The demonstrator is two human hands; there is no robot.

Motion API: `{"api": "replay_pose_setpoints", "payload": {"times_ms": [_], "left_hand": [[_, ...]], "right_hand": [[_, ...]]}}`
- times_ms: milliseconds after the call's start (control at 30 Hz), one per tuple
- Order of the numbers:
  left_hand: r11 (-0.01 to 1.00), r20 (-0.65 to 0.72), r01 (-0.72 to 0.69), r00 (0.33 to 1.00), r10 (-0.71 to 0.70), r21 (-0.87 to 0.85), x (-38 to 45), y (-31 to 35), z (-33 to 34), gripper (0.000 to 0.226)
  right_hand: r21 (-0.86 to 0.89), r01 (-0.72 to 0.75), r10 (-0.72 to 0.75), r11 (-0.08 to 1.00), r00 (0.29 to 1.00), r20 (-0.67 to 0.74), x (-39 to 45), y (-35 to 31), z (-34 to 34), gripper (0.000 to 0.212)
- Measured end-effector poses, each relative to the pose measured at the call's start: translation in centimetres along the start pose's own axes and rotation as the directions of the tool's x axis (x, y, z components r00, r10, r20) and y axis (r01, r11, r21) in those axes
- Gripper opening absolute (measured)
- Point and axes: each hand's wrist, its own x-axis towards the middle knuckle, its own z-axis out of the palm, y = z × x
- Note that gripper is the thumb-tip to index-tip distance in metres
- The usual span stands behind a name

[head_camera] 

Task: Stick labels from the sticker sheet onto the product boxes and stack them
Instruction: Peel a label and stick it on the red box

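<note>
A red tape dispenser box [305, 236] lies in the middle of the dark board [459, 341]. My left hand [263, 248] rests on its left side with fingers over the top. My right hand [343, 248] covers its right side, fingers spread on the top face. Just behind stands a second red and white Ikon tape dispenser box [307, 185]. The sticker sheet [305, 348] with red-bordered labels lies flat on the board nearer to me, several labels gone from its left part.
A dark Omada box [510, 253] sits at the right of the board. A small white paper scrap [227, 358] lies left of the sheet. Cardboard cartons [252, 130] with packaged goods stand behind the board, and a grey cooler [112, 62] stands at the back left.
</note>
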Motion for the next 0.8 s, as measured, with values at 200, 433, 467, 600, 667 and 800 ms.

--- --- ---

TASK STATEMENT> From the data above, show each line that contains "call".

ANSWER SECTION>
- times_ms: milliseconds after the call's start (control at 30 Hz), one per tuple
- Measured end-effector poses, each relative to the pose measured at the call's start: translation in centimetres along the start pose's own axes and rotation as the directions of the tool's x axis (x, y, z components r00, r10, r20) and y axis (r01, r11, r21) in those axes

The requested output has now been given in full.